O jornalista Fábio Costa Pinto, conselheiro da Associação Brasileira de Imprensa (ABI), rompe o silêncio sobre a perseguição sistêmica e a “maldade incalculável” que vem enfrentando. Alvo de uma campanha orquestrada de calúnias criminosas, o jornalista denuncia que o objetivo central dos ataques é o seu assassinato de reputação, visando desacreditá-lo perante a sociedade e os movimentos que defende.
O impacto dessa perseguição contínua resultou em um grave comprometimento de sua saúde. Atualmente, Fábio Costa Pinto encontra-se sob rigoroso acompanhamento neurológico e psicológico, dependendo de suporte clínico e medicação para suportar o estresse traumático causado pelas injustiças. “É uma tentativa de aniquilação. Querem que eu perca a voz e a sanidade, mas minha resistência é alimentada pelo amor aos meus dois filhos, ao meu trabalho independente, ao dever de informar e pelo meu papel institucional na ABI”, afirma o jornalista.
Ativista dos Direitos Humanos e defensor dos menos favorecidos, Fábio ressalta que a perseguição é uma retaliação direta ao seu trabalho investigativo. A denúncia alerta para a face mais cruel do silenciamento profissional: o adoecimento provocado pela omissão das autoridades e pela agressão constante à imagem pública do jornalista.
Leia na íntegra:
CARTA ABERTA: O GRITO DE UM PAI E JORNALISTA CONTRA A BARBÁRIE.
05.03.2026.
À sociedade brasileira e às instituições de Direitos Humanos.
Escrevo esta carta com a alma despida e o corpo marcado pelo peso de uma perseguição que não conhece limites. Como jornalista e conselheiro da ABI, sempre estive acostumado ao embate das ideias. Mas o que enfrento hoje não é um debate: é uma campanha de maldade incalculável desenhada para me desumanizar e me desacreditar diante de todos.
Querem que eu perca a minha honra e o meu equilíbrio.
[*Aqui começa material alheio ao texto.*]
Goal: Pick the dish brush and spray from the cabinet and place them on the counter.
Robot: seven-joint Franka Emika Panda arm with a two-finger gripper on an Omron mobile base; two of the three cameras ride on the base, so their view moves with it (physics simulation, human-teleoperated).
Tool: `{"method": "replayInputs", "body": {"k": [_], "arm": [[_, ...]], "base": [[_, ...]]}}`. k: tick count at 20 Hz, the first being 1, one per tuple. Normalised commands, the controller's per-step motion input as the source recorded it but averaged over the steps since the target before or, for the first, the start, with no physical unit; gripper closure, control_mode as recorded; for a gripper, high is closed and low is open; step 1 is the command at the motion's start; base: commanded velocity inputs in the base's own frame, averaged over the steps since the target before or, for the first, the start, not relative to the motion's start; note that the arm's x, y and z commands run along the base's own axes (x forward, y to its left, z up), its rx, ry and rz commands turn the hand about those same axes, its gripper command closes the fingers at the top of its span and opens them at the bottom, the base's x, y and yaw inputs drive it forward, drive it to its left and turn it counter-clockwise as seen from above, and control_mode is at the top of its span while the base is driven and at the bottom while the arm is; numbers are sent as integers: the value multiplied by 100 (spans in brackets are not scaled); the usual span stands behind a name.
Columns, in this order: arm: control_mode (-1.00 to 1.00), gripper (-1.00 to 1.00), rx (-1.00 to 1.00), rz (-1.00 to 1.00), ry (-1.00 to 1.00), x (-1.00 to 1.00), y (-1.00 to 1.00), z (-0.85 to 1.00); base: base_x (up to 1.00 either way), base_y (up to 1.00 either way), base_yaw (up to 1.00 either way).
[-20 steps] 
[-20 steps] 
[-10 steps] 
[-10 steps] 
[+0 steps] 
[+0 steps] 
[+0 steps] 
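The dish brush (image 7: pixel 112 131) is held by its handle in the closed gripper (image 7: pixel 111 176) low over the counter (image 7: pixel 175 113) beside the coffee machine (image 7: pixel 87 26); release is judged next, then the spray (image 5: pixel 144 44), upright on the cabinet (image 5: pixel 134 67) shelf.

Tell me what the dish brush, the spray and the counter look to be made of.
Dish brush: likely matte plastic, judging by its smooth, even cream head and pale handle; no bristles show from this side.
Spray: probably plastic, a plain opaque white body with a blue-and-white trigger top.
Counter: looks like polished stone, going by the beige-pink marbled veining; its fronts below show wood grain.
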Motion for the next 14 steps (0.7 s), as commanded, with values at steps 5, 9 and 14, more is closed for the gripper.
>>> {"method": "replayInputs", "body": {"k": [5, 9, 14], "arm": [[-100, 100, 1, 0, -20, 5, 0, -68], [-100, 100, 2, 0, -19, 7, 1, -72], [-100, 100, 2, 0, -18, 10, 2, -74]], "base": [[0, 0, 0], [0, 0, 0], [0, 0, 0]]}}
O custo desse cerco sistêmico está registrado em laudos neurológicos, nas sessões de acompanhamento psicológico e na medicação que hoje sou obrigado a tomar para suportar o impacto das calúnias criminosas. É doloroso admitir que, para continuar defendendo os direitos alheios, precisei me tornar paciente de um trauma causado pela injustiça deliberada e pela omissão de quem deveria me ouvir.
Mas deixo um aviso aos que tramam nas sombras: minha força é maior do que a maldade de vocês. Ela nasce do amor aos meus dois filhos, os quais são a razão da minha existência. Ela se alimenta do meu dever sagrado na Associação Brasileira de Imprensa e da minha vida dedicada aos menos favorecidos — aqueles que, como eu agora, muitas vezes não têm quem os ouça.
Se ainda estou de pé, é pela memória de todos os jornalistas que não se calaram e por aqueles que, como eu, acreditam que a verdade é o único remédio contra a barbárie. A minha honra e a minha dignidade são inegociáveis. Podem tentar ferir minha saúde e minha imagem, mas nunca alcançarão a minha essência ou o meu amor pela justiça. Minha dignidade é inegociável!
Fábio Costa Pinto, jornalista, ativista de direitos humanos e conselheiro da ABI.